38 The contributor’s intervention within the activity depends on an individual arbitrage that reflects a desire for personal involvement. It also depends on the trust he or she may have for the other participants, on the level of interaction triggered by the participation in a certain activity, on the satisfaction felt from relationships with the others, and from the activity in itself (Anderson, 2006). Thus, the influence of contribution depends on the participants’ degree of interaction within the activity. And this degree of interaction is a combined effect of the quantity and quality of individual involvement and of the created or induced relations of interdependence.
The contribution, from the digital economy and clusters to the social economy
39 How do relations between the economy of contribution, open innovation and the cultural and creative industries appear to function? The economy of contribution makes it possible in particular to identify the sectoral trajectories of the digital economy, the social economy and from local systems of innovation (Figure 3). Thus, digital art, open sources, electronic games, multimedia applications, or innovations linked to 2.0 web platforms, came about thanks to the digital economy. Likewise, the organization of an important number of artistic and cultural activities is handled in the context of the third sector in relation with non-profit organizations or institutions of the public sector. And the territorial advantage in creative and cultural industries is evidence of open innovation within local networks. Cultural and creative industries are indeed truly concerned by these three sectoral dynamics.

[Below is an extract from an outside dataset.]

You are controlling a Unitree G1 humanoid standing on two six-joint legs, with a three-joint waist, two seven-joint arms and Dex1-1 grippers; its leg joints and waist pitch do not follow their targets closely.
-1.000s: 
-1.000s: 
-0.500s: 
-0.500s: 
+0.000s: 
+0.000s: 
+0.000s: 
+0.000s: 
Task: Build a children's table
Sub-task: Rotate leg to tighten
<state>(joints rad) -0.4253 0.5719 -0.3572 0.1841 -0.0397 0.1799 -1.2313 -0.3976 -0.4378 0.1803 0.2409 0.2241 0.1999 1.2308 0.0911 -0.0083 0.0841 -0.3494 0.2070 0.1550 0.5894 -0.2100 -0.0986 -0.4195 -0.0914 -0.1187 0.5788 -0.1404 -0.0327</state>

The economy of contribution and the pervasiveness of open innovation
The economy of contribution and the pervasiveness of open innovation
40 With regard to the first sectoral dynamics, the innovation shared in creative industries benefits from the technological and industrial transformations of the digital age. The development of information processing and transmission has resulted in the emergence of a large group of applications and services the users’ appropriation of which has become a massive phenomenon (Lakhani, von Hippel, 2003; Baldwin, von Hippel, 2010). Communities of users highlight the pre-eminence of new types of behavior: that of the contributor who devotes himself to sharing and appropriating knowledge, that of the pro-am who offers his or her expertise or seeks to acquire it. The economy of contribution here refers to a group of specific practices that concern the freely-involved contributors’ participation in the activity. They accept to cooperate and to share their knowledge without expecting monetary compensation. This phenomenon has a deep influence on the way innovations permeate through various creative and cultural activities. The digital economy, by fostering the participation of pro-ams, contributes to intensifying open innovation practices in the industries concerned (Leadbeater, Powell, 2008).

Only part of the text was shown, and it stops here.